Di luar masalah budaya dan tata cara hidup masyarakat yang berbeda-beda di setiap tempat, secara universal ada empat kebutuhan pokok yang dibutuhkan semua orang untuk menjalankan suatu usaha. Empat kebutuhan pokok tersebut adalah: lahan usaha/tempat, sumber daya manusia, teknologi, dan modal.
Jika hendak merancang sebuah langkah yang bertujuan untuk menyokong usaha mikro dan kecil, seyogyanyalah kita memandang persoalan yang dihadapi oleh para pengusaha mikro dan kecil dari keempat perspektif tersebut.
Biasanya, sebuah pemerintahan yang baik akan memberi perhatian yang sama seriusnya pada keempat faktor produksi di atas. Sebab, mengabaikan satu faktor saja dari keempat faktor tersebut sama saja dengan membiarkan langkah yang telah dirancang tidak akan berjalan dengan baik. Kalaupun berjalan, hasilnya tentulah akan jauh dari yang diharapkan.
Khusus mengenai permodalan, di dalam bisnis dikenal dua pengertian modal. Pertama, modal sendiri, dalam arti si pengusaha mempunyai sejumlah uang yang telah disisihkan untuk sebuah kegiatan usaha. Yang kedua, modal dari luar, yaitu modal yang diperoleh dari perbankan, dan non perbankan, yang digunakan untuk menjalankan sebuah usaha.
Untuk modal yang diperoleh dari sumber non perbankan, sumbernya cukup banyak didapat. Bisa dari lembaga-lembaga keuangan non bank, individu-individu, sanak kerabat, dan banyak lagi sumber keuangan informal lainnya. Pengelolaan dan mekanisme imbal-baliknya berbeda-beda tergantung dari kesepakatan antar pihak.
Pada tataran inilah biasanya persoalan kerap muncul. Kerumitan prosedur dan timpangnya aturan main sering menyebabkan banyak usaha mikro dan kecil justru terbelit dalam berbagai persoalan. Alih-alih beranjak untuk memajukan usaha, untuk menarik diri dari kutatan persoalan permodalan saja, kadang banyak yang tak sanggup.
Untuk menjawab persoalan ini, usaha mikro dan kecil memerlukan tersedianya fasilitas permodalan yang lebih mudah dikelola, terencana dan terukur melalui lembaga perbankan ataupun koperasi kredit (Credit Union). Dari sinilah kemudian muncul mekanisme kredit mikro, yaitu kredit dalam skala mikro dan kecil yang disalurkan kepada usaha-usaha mikro dan kecil.

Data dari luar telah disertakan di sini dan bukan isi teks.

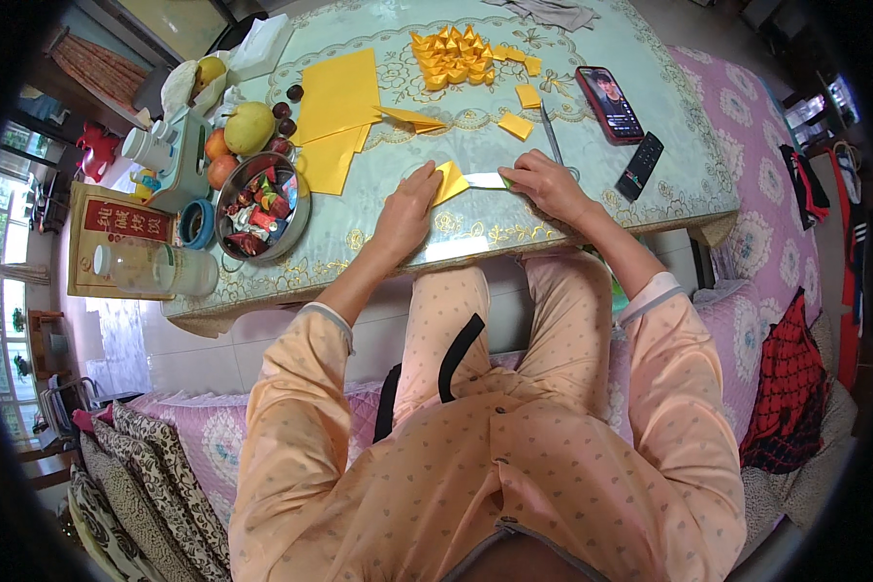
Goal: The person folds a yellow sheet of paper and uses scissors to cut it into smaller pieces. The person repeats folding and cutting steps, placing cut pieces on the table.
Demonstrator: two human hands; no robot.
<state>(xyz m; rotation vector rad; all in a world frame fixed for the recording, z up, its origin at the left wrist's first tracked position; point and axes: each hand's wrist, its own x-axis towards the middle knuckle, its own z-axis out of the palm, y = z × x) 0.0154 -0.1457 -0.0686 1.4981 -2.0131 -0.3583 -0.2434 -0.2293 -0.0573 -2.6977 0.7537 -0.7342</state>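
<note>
My left hand (409,212) lies on the table with its fingers on the left part of a folded yellow paper (449,185). My right hand (545,182) grips the green handle of a knife (486,180), whose pale blade reaches left to the paper. Beyond my hands lie small folded yellow pieces (515,126) and metal scissors (550,132). Further back, a cluster of folded yellow paper shapes (452,58) stands on the tablecloth. Left of them are large yellow sheets (339,91) and a pointed, partly folded yellow sheet (412,119).
On the left stand a metal bowl (302,227) of wrapped sweets, a yellow-green pear (249,128), a clear plastic jar (189,270) and a blue ring-shaped container (197,224). A phone (610,105) and a black remote control (639,166) lie on the right. The table edge is close to me.
</note>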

Kecilnya kredit di sini bukanlah karena pembatasan nilai kredit atau pinjaman, melainkan karena kebutuhan usaha tersebut memang relatif kecil.
Karena jumlah nasabahnya yang relatif cukup banyak, hampir semua negara meyakini bahwa kredit mikro dapat menjadi motor penggerak dari pembangunan ekonomi mereka. Wajar jika hampir semua negara, pemerintahan dan institusi-institusi yang berkepentingan terhadap perbaikan kehidupan ekonomi masyarakatnya, menganggap usaha kecil dengan dukungan pembiayaan kredit mikro sebagai sesuatu hal yang sangat strategis.
Karena itu dapat dimaklumi adanya pemikiran bahwa jika pengelola atau pelaksana kredit mikro dapat melakukannya dengan baik, maka dukungan kredit mikro sangat mungkin menciptakan usaha-usaha mikro dan kecil tumbuh menjadi usaha menengah, bahkan besar.
Tentu kita ingin melihat di masa mendatang, pengusaha mikro dapat berkembang lebih cepat menjadi pengusaha kecil, dan pengusaha kecil meningkat menjadi pengusaha menengah, dan usaha menengah dapat menjadi usaha-usaha besar.